Once installed, it is necessary to configure it with the connection data WebService created previously.

Edit the file /etc/senhasegura/secpack.conf and fill in the fields below with the requested values.

  • iso_http_address: URL of the WebService. As usual, it will be the URL you use to access the senhasegura web interface, that can be found in Orbit Config Manager ➔ settings application ➔ application url plus the suffix /iso. example: https://senhasegura.mycompany/iso.

The key and token are the secrets used to enable connection between the senhasegura server and the workstations.

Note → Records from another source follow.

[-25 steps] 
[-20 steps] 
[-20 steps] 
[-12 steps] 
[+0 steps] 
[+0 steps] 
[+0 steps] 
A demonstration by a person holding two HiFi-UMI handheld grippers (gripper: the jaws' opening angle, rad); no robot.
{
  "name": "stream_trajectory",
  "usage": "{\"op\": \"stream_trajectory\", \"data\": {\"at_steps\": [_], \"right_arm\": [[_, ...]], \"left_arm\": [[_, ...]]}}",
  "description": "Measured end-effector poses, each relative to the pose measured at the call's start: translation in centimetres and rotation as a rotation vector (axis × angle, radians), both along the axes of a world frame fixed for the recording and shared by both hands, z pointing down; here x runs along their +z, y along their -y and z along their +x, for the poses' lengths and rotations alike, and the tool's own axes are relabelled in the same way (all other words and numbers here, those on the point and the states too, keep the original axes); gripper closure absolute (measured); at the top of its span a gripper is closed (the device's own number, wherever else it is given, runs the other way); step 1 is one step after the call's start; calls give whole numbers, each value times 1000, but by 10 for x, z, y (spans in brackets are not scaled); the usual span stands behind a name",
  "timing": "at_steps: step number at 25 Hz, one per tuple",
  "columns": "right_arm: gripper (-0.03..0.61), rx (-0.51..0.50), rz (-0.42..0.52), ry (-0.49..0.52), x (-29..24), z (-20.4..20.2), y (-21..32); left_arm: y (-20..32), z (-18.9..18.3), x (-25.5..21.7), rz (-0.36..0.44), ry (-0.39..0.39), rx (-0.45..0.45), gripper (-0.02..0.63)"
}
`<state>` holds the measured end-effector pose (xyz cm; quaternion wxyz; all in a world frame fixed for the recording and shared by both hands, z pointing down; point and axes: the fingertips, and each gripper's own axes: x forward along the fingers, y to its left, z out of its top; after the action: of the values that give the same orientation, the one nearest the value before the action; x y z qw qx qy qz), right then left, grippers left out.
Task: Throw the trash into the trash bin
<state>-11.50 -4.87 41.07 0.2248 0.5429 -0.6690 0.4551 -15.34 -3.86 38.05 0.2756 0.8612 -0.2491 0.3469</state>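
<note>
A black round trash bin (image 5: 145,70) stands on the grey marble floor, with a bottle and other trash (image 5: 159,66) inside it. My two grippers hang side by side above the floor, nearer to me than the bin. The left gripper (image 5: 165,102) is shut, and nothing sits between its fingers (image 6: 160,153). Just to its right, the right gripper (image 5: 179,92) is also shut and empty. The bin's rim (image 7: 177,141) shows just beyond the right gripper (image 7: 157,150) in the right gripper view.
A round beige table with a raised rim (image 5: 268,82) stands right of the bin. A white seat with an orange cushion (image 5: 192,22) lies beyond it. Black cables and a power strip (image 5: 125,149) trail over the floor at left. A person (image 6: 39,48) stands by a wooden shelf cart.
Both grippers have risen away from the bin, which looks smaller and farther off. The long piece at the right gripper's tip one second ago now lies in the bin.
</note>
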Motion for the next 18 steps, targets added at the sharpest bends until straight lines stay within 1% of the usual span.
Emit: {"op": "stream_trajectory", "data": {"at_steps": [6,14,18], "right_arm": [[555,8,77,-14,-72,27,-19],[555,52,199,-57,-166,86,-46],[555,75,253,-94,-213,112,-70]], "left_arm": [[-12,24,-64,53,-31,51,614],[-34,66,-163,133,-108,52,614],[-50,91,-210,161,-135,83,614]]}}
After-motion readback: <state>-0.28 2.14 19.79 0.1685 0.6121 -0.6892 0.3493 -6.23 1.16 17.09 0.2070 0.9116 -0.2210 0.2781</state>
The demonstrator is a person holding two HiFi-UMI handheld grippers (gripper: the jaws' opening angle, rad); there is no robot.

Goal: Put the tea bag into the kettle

You can find the key and token on Settings ➔ Services ➔ API ➔ Clients

Now we will request registration of this device from senhasegura by executing the command secpack-register with a privileged user.

$ sudo secpack-register 

Suppose you receive the error message Failed to sign workstation. - as shown below - check that the client WebService configuration steps have been correctly performed and that the target device has access to senhasegura via HTTPS connection (443).

root\@debian:/root# secpack-register 
senhasegura security pack v1.0.0-1
Failed to sign workstation.

If successful, you will receive the message This device was registered successfully., As in the example below:

root\@debian:/root# secpack-register 
senhasegura security pack v1.0.0-1
ERROR: 1002: Registration of pending approval workstation
Adding group gonix \...
This device was registered successfully.

The message ERROR: 1002: Registration of pending approval workstation indicates that the senhasegura manager has not yet approved this device to receive lock and audit information.

Validate the installation

Once installed, the secpack-maestro service must be running. Validate it with the command service secpack-maestro status.

The error message 2037: Incorrectly informed users occurs when no user present on the device correlates with approved users in the senhasegura.go for Linux administrative interface in senhasegura. We will resolve this later.

Only validate that the service uses the Loaded and Active policies.